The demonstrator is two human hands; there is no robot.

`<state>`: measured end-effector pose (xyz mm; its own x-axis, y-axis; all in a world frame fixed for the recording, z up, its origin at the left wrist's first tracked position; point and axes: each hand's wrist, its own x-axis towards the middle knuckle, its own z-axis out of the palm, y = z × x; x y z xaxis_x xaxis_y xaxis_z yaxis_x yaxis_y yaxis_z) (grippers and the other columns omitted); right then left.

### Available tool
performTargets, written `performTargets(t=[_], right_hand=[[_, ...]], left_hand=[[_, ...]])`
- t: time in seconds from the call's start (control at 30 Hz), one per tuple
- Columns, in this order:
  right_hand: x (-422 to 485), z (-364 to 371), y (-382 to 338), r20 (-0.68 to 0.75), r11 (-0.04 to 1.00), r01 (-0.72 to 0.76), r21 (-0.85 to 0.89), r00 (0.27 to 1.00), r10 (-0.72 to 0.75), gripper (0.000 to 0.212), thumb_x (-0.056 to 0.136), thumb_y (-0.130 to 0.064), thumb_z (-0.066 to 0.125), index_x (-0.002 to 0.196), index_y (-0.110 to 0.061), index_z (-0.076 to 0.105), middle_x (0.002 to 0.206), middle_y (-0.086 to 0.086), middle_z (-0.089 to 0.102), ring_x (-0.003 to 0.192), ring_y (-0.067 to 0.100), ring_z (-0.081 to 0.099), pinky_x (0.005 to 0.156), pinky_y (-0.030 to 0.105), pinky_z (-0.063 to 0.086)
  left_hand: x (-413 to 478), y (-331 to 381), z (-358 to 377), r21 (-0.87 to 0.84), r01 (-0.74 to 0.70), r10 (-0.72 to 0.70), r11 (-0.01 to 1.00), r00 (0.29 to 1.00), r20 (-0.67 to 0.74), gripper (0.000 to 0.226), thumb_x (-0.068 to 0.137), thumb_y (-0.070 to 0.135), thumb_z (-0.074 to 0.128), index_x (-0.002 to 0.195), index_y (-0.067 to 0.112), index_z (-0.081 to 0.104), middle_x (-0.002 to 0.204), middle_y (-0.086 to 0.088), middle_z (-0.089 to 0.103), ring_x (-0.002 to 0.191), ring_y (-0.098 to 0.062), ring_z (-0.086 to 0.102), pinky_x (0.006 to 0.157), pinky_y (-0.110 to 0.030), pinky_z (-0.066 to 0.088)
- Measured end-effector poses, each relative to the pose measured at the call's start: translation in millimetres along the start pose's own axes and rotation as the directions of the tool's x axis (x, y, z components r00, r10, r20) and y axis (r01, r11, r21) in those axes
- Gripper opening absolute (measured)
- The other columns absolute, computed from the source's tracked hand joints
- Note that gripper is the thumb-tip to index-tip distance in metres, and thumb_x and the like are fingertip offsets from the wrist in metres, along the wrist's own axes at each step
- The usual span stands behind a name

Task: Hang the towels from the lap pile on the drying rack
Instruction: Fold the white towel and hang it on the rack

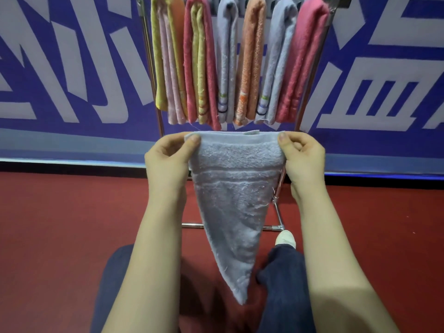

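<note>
A pale blue-grey towel (236, 195) hangs in front of me, stretched by its top edge and tapering to a point between my knees. My left hand (168, 155) pinches its top left corner and my right hand (302, 155) pinches its top right corner. Behind it stands the metal drying rack (158, 116), its top rail beyond the upper edge of the view. Several folded towels hang on it side by side: yellow and pink (168, 61), pink (199, 63), pale blue (227, 61), orange (251, 61), another pale blue (276, 63) and pink (305, 61). No lap pile is visible.
The rack's foot bar (192, 225) lies on the red floor (60, 224) just beyond my knees. My legs in dark trousers (283, 284) and a white shoe (286, 237) sit close to it. A blue and white banner wall (72, 68) stands behind the rack.
</note>
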<state>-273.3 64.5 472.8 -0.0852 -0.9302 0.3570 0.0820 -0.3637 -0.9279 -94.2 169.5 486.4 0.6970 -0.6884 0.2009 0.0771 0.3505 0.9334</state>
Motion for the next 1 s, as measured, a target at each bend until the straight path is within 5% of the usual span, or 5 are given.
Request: performTargets(t=[0.33, 0.57, 0.73, 0.9, 1.0], right_hand=[[-6, -10, -18, 0.266, 0.965, 0.126, -0.228, 0.962, -0.063, 0.016, 0.1, -0.022, 0.047, 0.085, -0.026, 0.045, 0.077, 0.011, 0.052, 0.069, 0.017, 0.044, 0.062, 0.03, 0.037], [-1, -7, -4, 0.247, 0.964, -0.226, -0.14, 0.935, 0.255, 0.016, 0.097, -0.018, 0.054, 0.081, -0.016, 0.055, 0.085, 0.01, 0.057, 0.077, 0.02, 0.052, 0.072, 0.035, 0.043], [-8, 2, 5, 0.334, 0.908, -0.36, -0.215, 0.846, 0.415, 0.022, 0.099, -0.018, 0.05, 0.078, -0.013, 0.052, 0.07, 0.004, 0.056, 0.058, 0.013, 0.05, 0.047, 0.022, 0.04], [-14, 20, -3, 0.269, 0.901, -0.41, -0.142, 0.86, 0.434, 0.017, 0.1, -0.023, 0.048, 0.093, -0.008, 0.051, 0.094, 0.02, 0.065, 0.079, 0.03, 0.066, 0.047, 0.031, 0.053], [-25, 34, -13, 0.24, 0.922, -0.38, -0.078, 0.89, 0.387, 0.014, 0.098, -0.023, 0.051, 0.088, -0.014, 0.05, 0.112, 0.022, 0.063, 0.087, 0.031, 0.066, 0.044, 0.027, 0.05]], left_hand=[[6, -1, -5, 0.197, -0.057, 0.066, 0.979, 0.997, -0.041, 0.006, 0.089, 0.018, 0.067, 0.084, 0.019, 0.069, 0.075, 0.009, 0.067, 0.064, 0.004, 0.06, 0.063, -0.017, 0.047], [19, -1, -12, 0.462, -0.008, -0.018, 0.887, 0.998, 0.052, 0.012, 0.092, 0.025, 0.062, 0.095, 0.013, 0.064, 0.085, 0.001, 0.065, 0.069, -0.008, 0.056, 0.062, -0.026, 0.043], [32, -5, -21, 0.53, 0.131, -0.143, 0.838, 0.99, -0.018, 0.012, 0.088, 0.018, 0.065, 0.078, 0.012, 0.063, 0.068, 0.001, 0.058, 0.066, -0.018, 0.053, 0.068, -0.031, 0.045], [19, -4, -11, 0.727, 0.001, 0.061, 0.686, 0.996, -0.058, 0.015, 0.087, 0.023, 0.055, 0.088, 0.011, 0.064, 0.082, 0.001, 0.063, 0.08, -0.021, 0.056, 0.067, -0.029, 0.039], [6, -1, 0, 0.635, -0.053, 0.114, 0.771, 0.992, -0.056, 0.014, 0.085, 0.026, 0.058, 0.086, 0.016, 0.067, 0.083, 0.005, 0.067, 0.081, -0.018, 0.061, 0.068, -0.031, 0.046]])
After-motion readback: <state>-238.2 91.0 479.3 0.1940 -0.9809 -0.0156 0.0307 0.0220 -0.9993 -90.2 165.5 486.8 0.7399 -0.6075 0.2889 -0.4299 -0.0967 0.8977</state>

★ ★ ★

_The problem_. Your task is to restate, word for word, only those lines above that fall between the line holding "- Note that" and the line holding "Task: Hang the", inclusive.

_Result of the exercise_.
- Note that gripper is the thumb-tip to index-tip distance in metres, and thumb_x and the like are fingertip offsets from the wrist in metres, along the wrist's own axes at each step
- The usual span stands behind a name

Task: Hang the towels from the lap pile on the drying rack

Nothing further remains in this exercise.